Case Report: Borrelia-associated early-onset morphea: A particular type of scleroderma in childhood and adolescence with high titer antinuclear antibodies? Results of a cohort analysis and presentation of three cases. We observed a statistically highly significant association between morphea, serologic evidence of Borrelia infection, and high-titer antinuclear antibodies when disease onset was in childhood or adolescence. J. C. Prinz. Journal of the American Academcy of Dermatology. (Also see Morphea)

Human Immunodeficiency Virus (HIV) and AIDS

Case Report: HIV infection associated with scleroderma: report of two new cases. In this report, we describe the rare association of linear scleroderma of the four limbs in two HIV patients also affected with virus C hepatitis. J A Mosquera, J Clin Pathol.

Nanobacteria (NB) or "Nanoparticles"

This is a very new field of research which is highly controversial.

A few researchers suspect that nanobacteria may be a cause of scleroderma or some of its symptoms, such as calcinosis.

A lot of the controversy surrounding nanobacteria has to do with its very name, in that some researchers do not believe that it represents a life form and thus cannot properly be named "bacteria", because the research on its purported nucleic acid has not been completed yet. Thus, some believe that "nanoparticles" would be a better description for it.

This is a very new field of research which is highly controversial, however it has recently attracted the attention of researchers at the Mayo Clinic and NASA. Nanobacteria have been found in kidney stones, Alzheimer's disease, heart disease, prostatitis, and some cancers.

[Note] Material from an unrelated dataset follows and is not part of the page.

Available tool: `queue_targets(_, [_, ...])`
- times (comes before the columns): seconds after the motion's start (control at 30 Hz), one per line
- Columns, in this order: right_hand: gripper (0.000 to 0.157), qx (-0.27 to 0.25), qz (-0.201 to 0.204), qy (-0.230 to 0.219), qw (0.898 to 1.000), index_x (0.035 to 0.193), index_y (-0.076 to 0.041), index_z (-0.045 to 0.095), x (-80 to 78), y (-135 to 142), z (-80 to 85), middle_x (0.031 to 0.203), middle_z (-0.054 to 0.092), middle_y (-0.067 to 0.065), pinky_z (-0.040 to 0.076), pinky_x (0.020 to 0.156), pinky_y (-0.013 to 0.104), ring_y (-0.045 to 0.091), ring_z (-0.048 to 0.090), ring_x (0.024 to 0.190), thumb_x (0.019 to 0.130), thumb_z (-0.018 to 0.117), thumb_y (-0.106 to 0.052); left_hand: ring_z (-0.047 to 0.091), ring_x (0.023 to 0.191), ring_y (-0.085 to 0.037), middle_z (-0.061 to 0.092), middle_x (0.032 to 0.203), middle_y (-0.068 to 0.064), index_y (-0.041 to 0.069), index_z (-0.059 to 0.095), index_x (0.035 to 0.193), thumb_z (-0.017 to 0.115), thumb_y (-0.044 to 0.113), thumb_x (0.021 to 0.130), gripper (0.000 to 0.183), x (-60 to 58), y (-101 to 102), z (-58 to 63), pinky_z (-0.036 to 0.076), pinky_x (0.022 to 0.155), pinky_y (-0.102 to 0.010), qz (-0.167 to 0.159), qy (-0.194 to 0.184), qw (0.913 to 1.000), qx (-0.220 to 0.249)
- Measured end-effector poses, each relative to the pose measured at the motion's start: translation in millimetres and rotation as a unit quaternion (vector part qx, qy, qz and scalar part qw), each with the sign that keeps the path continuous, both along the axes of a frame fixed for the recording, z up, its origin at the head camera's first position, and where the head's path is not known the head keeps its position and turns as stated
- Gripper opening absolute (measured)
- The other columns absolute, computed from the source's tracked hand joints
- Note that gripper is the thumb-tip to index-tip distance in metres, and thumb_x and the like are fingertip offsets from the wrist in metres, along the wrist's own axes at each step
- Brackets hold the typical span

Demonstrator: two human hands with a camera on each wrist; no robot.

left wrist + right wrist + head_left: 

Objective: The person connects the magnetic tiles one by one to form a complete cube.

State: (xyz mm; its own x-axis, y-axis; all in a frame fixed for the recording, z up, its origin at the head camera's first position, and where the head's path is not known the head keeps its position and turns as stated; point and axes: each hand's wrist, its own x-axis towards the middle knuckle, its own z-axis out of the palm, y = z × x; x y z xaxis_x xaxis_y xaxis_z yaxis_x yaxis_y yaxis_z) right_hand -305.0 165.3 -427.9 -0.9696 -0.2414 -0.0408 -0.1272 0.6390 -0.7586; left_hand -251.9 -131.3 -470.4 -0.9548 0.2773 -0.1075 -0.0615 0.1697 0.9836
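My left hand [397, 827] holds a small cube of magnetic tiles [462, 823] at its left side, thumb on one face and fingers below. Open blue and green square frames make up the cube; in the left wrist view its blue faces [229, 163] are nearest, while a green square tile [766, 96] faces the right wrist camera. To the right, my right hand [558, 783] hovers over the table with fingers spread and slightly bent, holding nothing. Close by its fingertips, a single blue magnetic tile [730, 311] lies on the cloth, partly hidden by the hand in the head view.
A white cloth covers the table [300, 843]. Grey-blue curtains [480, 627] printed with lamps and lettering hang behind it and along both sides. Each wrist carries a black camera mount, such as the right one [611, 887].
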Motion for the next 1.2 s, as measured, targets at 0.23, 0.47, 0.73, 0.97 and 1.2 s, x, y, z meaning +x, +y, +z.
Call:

Persistent Infection in Systemic Sclerosis

Lack of evidence for bacterial infections in skin in patients with systemic sclerosis. While some caveats apply, the data presented here do not support the contention that persistent bacterial infections play an important role in the pathogenesis of systemic sclerosis (SSc). Am J Med Sci.

Viral Infection

Increased immunoreactivity against human cytomegalovirus UL83 in systemic sclerosis. Immunoreactivity to UL83 HCMV is frequent and strong in patients with SSc, implying a possible pathogenic role for this disease. PubMed, Clin Exp Rheumatol, 02/27/2017.

Viruses 'more likely to lead to infection' in the morning, says report. Viruses are 10 times more likely to cause illness in their victims if the infection is contracted in the morning, and late nights increase the impact even further, according to a study by the University of Cambridge. The Independent, 08/18/2016.

The prevalence of infectious agents in patients with systemic sclerosis (SSc). SSc is associated with a higher rate of certain infections, which deserves further investigation in order to assess the role of infections in disease etiology/pathogenesis. PubMed, Turk J Med Sci. 2015;45(6):1192-7.

Acute and regressive scleroderma concomitant to an acute cytomegalovirus (CMV) primary infection. Our observation suggests a potential triggering role of CMV primary infection in the development of scleroderma. Journal of Clinical Virology, 10/20/2014.

Screening of human papillomavirus (HPV) infection in women with systemic sclerosis (SSc). This study is the first to evaluate HPV status in women with systemic sclerosis (SSc) and researchers found that HR HPV52 was the most common genotype with a greater multi-HPV infection rate. PubMed, Clin Exp Rheumatol, 2014 Aug 15.